SIS does not provide extensive case management. Rather, it is funded to provide a range of occasion-limited services. For example, it funds a SIS case manager to assist the person to access up to 6 health appointments only. This is easily used up when multiple appointments for diagnostic and other assessments to access the necessary ongoing supports are required. Service cap increase requests must be approved by DSS. SIS is not specifically funded to educate clients about the NDIS, or to assist clients make an application to NDIS, but rather to assist them to access services that may be able to assist.
SIS is also time-limited, with most people exited at 6 months. As the process of getting NDIS funded services typically takes longer than 6 months, SIS is not able to provide case management throughout the NDIS application process.

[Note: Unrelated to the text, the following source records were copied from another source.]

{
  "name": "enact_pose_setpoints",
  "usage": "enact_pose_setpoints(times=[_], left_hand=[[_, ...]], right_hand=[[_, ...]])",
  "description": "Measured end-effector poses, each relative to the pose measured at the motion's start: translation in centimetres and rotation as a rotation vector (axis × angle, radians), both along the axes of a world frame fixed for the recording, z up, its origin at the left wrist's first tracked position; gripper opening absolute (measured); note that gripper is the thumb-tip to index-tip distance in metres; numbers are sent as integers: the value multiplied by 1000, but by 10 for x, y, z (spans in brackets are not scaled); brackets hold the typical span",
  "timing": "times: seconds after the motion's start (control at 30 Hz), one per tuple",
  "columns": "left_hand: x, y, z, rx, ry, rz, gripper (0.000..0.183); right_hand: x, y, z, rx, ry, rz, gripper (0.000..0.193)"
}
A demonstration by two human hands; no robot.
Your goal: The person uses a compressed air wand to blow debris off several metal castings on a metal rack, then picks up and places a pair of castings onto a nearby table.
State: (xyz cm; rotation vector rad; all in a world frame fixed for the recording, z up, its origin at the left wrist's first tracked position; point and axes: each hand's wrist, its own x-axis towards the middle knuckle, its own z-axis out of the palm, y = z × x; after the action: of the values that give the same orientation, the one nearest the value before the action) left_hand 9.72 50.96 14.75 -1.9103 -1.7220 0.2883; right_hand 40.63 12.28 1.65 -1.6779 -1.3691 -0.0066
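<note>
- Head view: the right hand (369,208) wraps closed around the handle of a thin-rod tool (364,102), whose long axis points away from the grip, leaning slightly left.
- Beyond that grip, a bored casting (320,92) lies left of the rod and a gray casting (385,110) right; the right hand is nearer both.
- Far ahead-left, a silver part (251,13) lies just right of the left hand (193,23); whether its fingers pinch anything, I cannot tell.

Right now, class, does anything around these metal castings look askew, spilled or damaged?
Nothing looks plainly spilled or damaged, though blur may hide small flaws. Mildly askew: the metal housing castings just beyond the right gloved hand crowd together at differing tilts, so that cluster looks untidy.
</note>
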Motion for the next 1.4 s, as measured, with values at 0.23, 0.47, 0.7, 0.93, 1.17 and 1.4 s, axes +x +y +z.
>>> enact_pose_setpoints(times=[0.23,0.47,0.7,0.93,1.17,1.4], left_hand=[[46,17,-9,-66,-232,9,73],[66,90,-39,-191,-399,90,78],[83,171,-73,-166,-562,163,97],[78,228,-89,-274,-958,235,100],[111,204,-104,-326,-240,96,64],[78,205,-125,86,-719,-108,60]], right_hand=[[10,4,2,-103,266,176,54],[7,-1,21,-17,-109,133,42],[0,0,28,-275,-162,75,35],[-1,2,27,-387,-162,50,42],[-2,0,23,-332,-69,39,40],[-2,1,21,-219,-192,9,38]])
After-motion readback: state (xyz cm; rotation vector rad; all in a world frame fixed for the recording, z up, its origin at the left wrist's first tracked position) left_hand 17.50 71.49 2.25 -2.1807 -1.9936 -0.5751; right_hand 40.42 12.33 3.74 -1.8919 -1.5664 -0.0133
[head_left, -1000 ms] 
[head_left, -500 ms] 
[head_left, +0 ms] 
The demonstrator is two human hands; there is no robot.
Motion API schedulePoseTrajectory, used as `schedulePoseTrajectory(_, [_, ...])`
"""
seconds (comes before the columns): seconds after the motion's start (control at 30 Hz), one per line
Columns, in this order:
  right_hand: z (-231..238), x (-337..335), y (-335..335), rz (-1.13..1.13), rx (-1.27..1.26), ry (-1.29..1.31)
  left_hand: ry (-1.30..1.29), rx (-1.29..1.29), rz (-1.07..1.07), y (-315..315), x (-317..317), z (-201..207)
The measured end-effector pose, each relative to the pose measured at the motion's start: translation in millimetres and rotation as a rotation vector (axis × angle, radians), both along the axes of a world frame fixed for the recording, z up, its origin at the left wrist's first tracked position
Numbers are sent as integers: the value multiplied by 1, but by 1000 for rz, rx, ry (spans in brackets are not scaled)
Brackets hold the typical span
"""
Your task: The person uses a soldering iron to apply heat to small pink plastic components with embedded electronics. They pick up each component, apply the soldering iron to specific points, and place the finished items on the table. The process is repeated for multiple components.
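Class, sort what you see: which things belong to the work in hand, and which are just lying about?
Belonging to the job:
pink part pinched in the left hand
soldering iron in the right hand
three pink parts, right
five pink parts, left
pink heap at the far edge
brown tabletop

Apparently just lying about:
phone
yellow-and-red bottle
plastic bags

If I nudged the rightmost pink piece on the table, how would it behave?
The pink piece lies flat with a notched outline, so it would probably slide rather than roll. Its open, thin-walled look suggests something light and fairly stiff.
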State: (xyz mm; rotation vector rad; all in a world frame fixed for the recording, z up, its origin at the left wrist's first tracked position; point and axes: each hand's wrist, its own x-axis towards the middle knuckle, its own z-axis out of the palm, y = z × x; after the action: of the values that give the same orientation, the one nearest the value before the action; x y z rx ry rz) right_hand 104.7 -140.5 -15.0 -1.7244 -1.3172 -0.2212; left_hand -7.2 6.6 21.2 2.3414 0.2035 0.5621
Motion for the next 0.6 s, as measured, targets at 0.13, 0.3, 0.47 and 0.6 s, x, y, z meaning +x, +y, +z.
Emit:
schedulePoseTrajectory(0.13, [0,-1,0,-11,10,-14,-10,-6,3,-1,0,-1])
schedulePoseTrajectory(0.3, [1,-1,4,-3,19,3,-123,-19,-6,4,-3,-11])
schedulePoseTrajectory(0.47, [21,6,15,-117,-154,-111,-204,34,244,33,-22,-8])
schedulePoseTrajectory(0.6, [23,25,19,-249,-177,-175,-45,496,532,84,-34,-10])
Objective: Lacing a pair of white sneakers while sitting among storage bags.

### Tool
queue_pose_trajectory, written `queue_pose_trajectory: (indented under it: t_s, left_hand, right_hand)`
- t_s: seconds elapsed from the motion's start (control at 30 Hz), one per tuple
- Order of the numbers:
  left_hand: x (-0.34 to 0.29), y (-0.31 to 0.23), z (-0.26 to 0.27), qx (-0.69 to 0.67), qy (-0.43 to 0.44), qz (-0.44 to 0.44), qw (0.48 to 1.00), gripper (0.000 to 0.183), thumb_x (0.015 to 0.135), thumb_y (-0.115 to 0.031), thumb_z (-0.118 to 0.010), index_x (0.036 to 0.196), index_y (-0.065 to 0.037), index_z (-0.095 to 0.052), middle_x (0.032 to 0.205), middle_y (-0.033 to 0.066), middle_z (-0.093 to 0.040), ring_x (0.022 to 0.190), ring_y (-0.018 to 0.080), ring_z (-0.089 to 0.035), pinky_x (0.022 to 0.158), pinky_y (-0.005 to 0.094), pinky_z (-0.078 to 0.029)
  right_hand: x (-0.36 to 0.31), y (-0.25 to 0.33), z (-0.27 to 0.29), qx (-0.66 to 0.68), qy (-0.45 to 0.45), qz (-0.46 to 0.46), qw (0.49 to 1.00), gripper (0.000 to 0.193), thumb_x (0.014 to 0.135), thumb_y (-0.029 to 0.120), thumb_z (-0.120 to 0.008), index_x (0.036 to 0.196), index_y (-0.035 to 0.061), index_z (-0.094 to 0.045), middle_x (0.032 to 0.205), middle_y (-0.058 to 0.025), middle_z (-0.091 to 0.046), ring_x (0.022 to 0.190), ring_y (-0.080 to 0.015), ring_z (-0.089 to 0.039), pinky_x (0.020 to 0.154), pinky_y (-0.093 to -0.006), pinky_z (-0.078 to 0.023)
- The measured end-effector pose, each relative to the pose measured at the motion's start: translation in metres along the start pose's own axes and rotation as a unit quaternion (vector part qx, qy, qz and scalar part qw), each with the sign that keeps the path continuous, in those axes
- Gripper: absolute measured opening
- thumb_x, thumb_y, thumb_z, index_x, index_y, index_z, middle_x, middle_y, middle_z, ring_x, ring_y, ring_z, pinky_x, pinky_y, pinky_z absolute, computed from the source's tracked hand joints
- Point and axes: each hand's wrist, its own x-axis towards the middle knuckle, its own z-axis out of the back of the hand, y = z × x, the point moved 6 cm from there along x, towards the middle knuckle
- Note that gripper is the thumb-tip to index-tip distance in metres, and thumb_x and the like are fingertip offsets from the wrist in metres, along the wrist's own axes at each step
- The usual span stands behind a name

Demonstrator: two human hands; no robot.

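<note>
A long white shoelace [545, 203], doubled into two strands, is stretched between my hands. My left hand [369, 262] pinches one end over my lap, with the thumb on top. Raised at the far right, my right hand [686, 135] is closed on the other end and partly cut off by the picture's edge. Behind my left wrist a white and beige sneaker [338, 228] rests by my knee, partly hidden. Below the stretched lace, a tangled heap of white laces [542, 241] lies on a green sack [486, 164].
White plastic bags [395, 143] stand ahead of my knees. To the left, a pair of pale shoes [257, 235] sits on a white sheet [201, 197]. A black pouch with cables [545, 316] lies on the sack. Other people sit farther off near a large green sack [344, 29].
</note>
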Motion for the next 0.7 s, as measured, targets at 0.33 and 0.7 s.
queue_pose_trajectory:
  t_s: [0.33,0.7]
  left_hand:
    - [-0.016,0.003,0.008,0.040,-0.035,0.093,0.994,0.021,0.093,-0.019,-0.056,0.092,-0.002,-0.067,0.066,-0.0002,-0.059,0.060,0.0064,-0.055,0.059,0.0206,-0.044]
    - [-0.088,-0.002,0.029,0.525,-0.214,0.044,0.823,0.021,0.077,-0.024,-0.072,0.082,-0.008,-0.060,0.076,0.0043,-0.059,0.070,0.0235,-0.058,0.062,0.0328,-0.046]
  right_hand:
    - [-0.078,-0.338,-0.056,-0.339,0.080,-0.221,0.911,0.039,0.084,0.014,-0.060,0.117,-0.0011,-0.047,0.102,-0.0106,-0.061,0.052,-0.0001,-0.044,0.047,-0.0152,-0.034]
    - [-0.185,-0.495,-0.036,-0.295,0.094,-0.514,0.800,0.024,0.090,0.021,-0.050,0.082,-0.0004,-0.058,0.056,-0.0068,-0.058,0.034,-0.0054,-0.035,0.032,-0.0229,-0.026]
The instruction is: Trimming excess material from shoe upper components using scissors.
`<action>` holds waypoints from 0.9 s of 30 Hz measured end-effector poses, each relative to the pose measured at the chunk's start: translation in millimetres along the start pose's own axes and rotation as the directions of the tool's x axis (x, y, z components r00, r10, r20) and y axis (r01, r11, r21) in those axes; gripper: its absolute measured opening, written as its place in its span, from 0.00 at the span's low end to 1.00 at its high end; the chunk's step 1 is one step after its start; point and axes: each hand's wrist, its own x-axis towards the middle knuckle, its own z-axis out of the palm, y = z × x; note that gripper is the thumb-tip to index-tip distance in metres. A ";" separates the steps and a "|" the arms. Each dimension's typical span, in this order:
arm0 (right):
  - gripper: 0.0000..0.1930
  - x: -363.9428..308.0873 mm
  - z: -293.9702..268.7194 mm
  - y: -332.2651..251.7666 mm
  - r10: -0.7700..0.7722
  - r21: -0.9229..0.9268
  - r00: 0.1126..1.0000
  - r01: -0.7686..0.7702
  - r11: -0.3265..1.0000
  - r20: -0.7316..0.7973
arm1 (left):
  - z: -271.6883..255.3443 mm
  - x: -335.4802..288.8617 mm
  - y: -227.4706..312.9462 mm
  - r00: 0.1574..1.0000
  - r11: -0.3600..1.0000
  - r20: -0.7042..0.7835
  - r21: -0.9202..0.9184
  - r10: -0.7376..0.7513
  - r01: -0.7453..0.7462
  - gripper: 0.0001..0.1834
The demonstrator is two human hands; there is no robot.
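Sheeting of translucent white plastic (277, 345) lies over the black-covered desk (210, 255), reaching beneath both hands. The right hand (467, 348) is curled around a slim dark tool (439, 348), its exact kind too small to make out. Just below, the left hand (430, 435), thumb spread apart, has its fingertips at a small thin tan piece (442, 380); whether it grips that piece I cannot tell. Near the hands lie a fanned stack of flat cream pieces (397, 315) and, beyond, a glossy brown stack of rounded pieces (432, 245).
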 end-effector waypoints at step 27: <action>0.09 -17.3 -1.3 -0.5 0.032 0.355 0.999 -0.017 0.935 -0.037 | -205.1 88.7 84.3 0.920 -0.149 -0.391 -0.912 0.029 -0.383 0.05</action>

Most clients are exited from SIS before NDIS services are in place, and, depending on the timing, can be exited before an NDIS Planning meeting has occurred. Likewise, SIS is not likely to still be engaged if a review of a plan was required.
The longer-term case work required to get a client though the NDIS is predominantly provided by local refugee health providers, with smaller numbers being supported by General Practitioners (GPs). NSW has various refugee health models operating including nurse-led assessment clinics or GP-led models. In metropolitan Sydney, the NSW Refugee Health Service has a small disability support team, staffed by 3 full-time equivalent positions, to assist clients with the process of applying for NDIS, ensuring sufficient evidence for eligibility, determining needs, monitoring progress, and ordering necessary support equipment, and advocating on a case by case and systemic basis.